**Problem to work on**
Copy exactly the line that contains "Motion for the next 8" plus all remaining lines of the data, and leave out every line before it.
---------- Material for this exercise
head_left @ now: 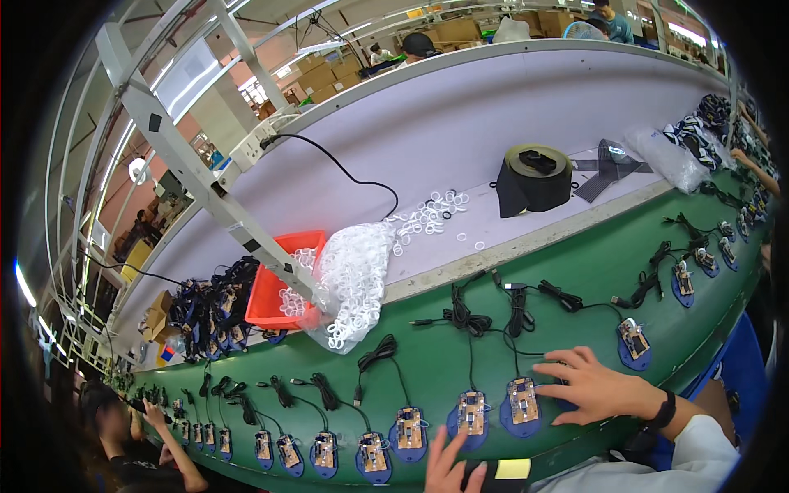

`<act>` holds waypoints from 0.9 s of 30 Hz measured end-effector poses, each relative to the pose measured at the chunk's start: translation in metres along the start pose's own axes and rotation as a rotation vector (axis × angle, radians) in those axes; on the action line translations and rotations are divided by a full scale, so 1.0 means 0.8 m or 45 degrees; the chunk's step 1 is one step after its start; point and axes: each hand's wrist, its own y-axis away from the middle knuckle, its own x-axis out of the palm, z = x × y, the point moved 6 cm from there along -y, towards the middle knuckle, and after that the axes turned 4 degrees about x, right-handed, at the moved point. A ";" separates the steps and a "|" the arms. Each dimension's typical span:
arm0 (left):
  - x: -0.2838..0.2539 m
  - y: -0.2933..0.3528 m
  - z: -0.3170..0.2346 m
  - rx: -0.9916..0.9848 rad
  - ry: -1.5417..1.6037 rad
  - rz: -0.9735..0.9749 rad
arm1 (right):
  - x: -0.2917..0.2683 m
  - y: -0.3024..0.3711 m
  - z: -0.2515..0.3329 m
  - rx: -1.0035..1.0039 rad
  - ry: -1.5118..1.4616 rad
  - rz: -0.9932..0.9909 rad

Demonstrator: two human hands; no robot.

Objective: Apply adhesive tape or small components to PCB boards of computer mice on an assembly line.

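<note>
My left hand [445, 470] is at the lower edge, two fingers stretched up toward an opened computer mouse [472, 413]. Its other fingers close round a black strip-like piece [493, 475] with a yellow patch; its exact kind is unclear. With fingers spread, my right hand [598, 388] reaches in from the right, its fingertips beside another opened mouse [521, 401]. Beneath that palm, a further blue base is mostly hidden. Each mouse is a blue base carrying a brown circuit board, with a black cable [468, 316] running back from it.
More opened mice [408, 431] line the green conveyor belt [427, 353] both ways. Behind it stand a red bin [261, 300], a clear bag of white rings [355, 275], loose rings [427, 215] and a black roll [532, 182]. A co-worker [123, 435] sits at left.
</note>
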 end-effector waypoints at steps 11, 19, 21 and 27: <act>0.051 -0.014 0.016 0.185 -0.414 0.070 | 0.065 0.007 0.000 -0.025 0.064 -0.166; 0.035 -0.008 -0.030 0.227 -0.001 0.192 | 0.003 0.027 -0.023 0.149 -0.368 -0.378; 0.054 -0.014 -0.046 0.197 0.137 0.247 | 0.013 0.046 -0.042 0.212 -0.314 -0.315; 0.090 -0.025 -0.027 0.183 -0.078 0.238 | 0.038 0.030 -0.039 0.291 -0.134 -0.348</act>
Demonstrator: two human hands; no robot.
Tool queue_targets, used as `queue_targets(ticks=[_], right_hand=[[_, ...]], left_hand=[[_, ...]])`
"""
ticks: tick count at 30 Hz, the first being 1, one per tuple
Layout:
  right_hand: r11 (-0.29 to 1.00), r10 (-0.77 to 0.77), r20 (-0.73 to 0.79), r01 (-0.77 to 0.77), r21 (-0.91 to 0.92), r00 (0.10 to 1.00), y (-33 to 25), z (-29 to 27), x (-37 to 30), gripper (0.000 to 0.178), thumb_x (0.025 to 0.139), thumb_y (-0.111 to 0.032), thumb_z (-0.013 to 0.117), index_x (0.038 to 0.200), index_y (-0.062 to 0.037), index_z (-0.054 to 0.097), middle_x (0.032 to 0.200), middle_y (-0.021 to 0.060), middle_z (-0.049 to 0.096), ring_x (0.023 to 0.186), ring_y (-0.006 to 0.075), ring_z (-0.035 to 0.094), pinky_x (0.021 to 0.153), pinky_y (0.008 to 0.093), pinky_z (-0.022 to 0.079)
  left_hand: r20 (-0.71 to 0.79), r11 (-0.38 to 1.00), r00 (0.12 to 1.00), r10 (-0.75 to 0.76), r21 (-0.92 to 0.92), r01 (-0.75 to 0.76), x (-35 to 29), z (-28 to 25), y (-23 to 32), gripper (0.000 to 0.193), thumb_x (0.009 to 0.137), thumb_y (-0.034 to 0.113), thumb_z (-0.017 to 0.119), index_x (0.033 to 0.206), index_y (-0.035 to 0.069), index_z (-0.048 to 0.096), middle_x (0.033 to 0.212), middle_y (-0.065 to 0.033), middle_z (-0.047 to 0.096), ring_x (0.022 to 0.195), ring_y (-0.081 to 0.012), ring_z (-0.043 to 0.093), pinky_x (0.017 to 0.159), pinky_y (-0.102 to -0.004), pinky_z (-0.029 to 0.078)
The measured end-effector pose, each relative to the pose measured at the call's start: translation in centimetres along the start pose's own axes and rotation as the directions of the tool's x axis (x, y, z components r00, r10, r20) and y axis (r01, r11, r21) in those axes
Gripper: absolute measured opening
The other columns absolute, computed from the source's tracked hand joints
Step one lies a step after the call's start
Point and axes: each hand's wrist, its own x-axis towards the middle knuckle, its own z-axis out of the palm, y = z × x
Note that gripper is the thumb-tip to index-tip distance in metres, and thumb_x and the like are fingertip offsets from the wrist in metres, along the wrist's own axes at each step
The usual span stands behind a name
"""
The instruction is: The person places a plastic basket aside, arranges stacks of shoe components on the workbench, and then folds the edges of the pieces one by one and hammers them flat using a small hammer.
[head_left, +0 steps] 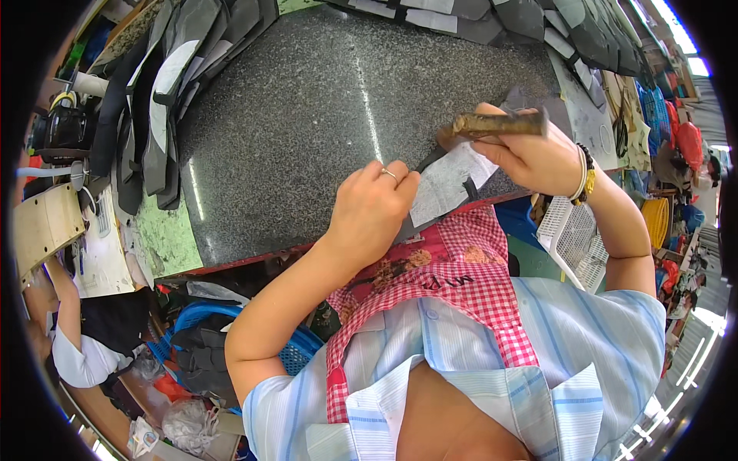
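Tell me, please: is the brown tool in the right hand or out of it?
In it: the fingers of the right hand curl around the brown tool.

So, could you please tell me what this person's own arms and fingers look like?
Short pale blue sleeves with darker blue stripes leave the forearms bare. The left fingers and right fingers are ungloved, with a slim ring on a left one. The right wrist carries a pale band and a dark bracelet beside something gold-coloured.
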Motion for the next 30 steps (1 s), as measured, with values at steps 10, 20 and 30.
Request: queue_targets(ticks=[10, 20, 30], right_hand=[[0.956, -0.292, 0.129, 0.291, 0.026, 0.948, 0.1, 3.0, 0.9, 0.030, 0.083, -0.009, 0.061, 0.114, -0.0062, 0.062, 0.080, 0.0152, 0.062, 0.064, 0.0342, 0.063, 0.056, 0.0437, 0.050], [0.964, -0.264, 0.122, 0.258, 0.064, 0.957, -4.0, 4.7, 1.3, 0.016, 0.088, -0.015, 0.060, 0.103, -0.0086, 0.057, 0.064, 0.0142, 0.059, 0.058, 0.0357, 0.062, 0.050, 0.0439, 0.048], [0.983, -0.181, 0.244, 0.170, 0.067, 0.953, -5.0, 5.0, 1.8, 0.021, 0.084, -0.011, 0.066, 0.097, -0.0031, 0.052, 0.072, 0.0152, 0.061, 0.066, 0.0377, 0.062, 0.053, 0.0440, 0.046]], left_hand=[[0.055, 0.994, 0.993, 0.104, -0.026, -0.102, -1.4, -2.4, -2.0, 0.018, 0.076, 0.007, 0.066, 0.093, 0.009, 0.072, 0.085, -0.0053, 0.063, 0.072, -0.0252, 0.063, 0.065, -0.0363, 0.051], [0.075, 0.999, 0.997, 0.036, -0.035, -0.033, -3.9, -4.2, -3.1, 0.015, 0.077, 0.010, 0.070, 0.091, 0.013, 0.073, 0.083, -0.0027, 0.063, 0.076, -0.0221, 0.063, 0.068, -0.0346, 0.048], [-0.230, 0.996, 0.969, -0.092, -0.003, 0.094, -6.7, -3.1, -2.7, 0.025, 0.068, 0.015, 0.081, 0.091, 0.010, 0.073, 0.087, -0.0021, 0.067, 0.081, -0.0233, 0.062, 0.075, -0.0369, 0.048]])
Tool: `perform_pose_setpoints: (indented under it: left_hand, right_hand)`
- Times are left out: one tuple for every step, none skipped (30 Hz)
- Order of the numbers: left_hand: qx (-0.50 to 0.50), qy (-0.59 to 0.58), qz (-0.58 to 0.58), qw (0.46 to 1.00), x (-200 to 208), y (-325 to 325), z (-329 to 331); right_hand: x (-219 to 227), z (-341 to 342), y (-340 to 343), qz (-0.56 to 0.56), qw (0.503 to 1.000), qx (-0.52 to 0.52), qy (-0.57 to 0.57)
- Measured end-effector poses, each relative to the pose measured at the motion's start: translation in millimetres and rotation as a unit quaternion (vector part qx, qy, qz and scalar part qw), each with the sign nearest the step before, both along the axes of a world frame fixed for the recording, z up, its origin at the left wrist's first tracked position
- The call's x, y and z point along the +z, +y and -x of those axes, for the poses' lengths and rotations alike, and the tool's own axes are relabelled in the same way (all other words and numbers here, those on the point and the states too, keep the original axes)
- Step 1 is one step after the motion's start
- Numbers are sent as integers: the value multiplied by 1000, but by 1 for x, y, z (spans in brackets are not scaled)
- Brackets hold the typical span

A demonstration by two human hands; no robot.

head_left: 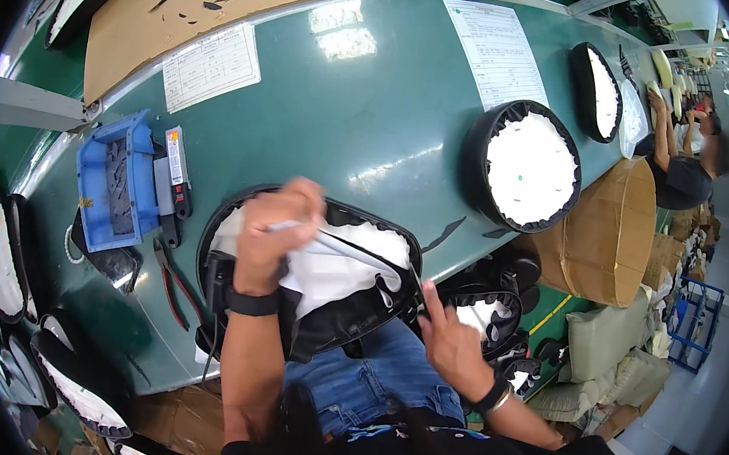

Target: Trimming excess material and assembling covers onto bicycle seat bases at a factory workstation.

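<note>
A black padded shell with a white inner face (324,285) lies at the table's front edge, over my lap. My left hand (281,228), smeared a little by motion, is closed above it on a whitish strip of fabric (349,251), which stretches tight toward the shell's right rim. Beside that rim my right hand (457,346) has its index finger and thumb forward and the other fingers curled. A thin, dark, narrow thing (417,287) shows at its fingertips; its kind is too small to tell. The shell's left side is partly hidden by my left wrist.
Left on the green table (278,123) are red-handled pliers (173,284), a blue bin (135,192) of black scraps and a utility knife (177,170). A round black-rimmed white piece (524,168) stands right, near a cardboard box (613,238). Another person (690,171) works beyond.
</note>
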State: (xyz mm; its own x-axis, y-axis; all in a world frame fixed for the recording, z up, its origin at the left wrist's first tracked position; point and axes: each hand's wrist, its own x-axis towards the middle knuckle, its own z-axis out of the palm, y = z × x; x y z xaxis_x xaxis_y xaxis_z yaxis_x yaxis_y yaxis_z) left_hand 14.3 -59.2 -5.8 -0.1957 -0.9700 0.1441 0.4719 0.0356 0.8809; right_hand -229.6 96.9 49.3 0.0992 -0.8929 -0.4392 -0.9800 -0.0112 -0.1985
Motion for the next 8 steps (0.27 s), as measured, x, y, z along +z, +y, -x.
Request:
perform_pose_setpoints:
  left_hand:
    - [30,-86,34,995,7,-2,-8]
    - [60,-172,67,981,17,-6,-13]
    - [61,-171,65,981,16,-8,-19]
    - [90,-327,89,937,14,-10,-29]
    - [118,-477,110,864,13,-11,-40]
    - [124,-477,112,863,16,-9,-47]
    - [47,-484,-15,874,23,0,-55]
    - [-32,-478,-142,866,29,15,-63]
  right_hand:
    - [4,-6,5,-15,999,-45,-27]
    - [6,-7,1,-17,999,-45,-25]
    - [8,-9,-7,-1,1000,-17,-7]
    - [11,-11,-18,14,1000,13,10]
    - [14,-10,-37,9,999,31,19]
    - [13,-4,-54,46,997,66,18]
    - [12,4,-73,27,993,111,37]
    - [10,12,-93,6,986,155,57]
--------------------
**Result of this task**
Motion for the next 8 steps (0.27 s), as measured, x, y, z along +z, +y, -x.
Request:
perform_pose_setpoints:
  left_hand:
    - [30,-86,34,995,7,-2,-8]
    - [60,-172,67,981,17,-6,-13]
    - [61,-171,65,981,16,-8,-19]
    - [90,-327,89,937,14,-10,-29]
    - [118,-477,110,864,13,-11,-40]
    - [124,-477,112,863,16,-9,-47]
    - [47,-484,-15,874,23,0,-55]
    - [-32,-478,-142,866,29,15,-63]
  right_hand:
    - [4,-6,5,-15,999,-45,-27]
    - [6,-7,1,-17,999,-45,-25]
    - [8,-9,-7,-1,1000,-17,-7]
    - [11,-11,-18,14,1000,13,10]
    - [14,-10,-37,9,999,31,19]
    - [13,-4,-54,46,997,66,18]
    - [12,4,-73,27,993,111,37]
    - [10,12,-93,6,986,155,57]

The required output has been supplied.